KeyError: '_module' is an error originating from retrieving a json file with an incorrect structure.

Possible reasons:

  • Using the API Client Library that is expecting a client_secrets.json file - this is different from the credentials.json file you obtain from the Google Drive API Quickstart
  • Storing not valid credentials in the json file
  • Storing the json file in another folder than the py file
  • Using invalid scopes

I understand that you use the WebApplicationClient and need to create respective client credentials for a Web Server.
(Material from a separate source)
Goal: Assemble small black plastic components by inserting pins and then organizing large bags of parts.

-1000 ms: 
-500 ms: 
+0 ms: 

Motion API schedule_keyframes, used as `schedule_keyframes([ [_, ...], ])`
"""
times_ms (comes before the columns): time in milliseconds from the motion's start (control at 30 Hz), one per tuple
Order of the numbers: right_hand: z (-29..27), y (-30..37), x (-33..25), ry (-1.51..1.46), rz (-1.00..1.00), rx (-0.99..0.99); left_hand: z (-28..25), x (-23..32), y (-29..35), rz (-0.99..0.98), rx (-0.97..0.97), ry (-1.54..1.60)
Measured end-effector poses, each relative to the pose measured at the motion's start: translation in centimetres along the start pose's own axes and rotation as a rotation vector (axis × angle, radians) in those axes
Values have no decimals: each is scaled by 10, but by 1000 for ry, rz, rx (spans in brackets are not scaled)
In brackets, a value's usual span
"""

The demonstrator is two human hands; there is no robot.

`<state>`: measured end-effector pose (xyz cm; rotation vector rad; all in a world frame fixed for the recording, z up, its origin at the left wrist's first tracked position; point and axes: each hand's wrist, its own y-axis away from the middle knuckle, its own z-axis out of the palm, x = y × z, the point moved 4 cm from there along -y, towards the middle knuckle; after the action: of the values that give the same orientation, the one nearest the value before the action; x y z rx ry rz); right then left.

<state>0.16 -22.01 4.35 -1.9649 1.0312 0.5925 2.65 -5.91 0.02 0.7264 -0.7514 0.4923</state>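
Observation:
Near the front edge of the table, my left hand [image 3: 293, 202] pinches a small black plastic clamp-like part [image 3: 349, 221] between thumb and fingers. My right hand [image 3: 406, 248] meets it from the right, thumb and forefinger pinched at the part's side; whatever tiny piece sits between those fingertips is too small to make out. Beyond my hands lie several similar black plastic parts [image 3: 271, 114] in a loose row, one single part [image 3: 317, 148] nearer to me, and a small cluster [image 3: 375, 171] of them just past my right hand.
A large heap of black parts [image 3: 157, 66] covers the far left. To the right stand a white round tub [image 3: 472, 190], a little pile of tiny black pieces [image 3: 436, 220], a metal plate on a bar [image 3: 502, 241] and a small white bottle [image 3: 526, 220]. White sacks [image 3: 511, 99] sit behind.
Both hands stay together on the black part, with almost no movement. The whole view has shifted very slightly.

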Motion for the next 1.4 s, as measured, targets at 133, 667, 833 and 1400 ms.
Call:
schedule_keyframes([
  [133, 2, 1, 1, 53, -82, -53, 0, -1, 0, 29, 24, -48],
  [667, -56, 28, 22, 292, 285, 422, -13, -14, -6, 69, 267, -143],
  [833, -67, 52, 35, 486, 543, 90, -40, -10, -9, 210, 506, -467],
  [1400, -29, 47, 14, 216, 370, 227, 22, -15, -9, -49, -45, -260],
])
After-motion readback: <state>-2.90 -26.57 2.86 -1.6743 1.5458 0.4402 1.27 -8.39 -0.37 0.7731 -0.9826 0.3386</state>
The json file should have the content of type 

{"web":{"client_id":"XXXX.apps.googleusercontent.com","project_id":"XXXX","auth_uri":"https://accounts.google.com/o/oauth2/auth","token_uri":"https://oauth2.googleapis.com/token","auth_provider_x509_cert_url":"https://www.googleapis.com/oauth2/v1/certs","client_secret":"XXX","redirect_uris":["https://script.google.com/oauthcallback"]}}

ALSO:

The scope https://www.googleapis.com/auth/drive.file is not sufficient to list all files on a user's drive - it only gives you access to the files that were created / opened with your app. More information here.

I recommend you for debugging purposes to give your App in the first generous scopes. Once you solve the credentials issue and your App works - see how far you can restrict the scopes without impacting the functionality of your App.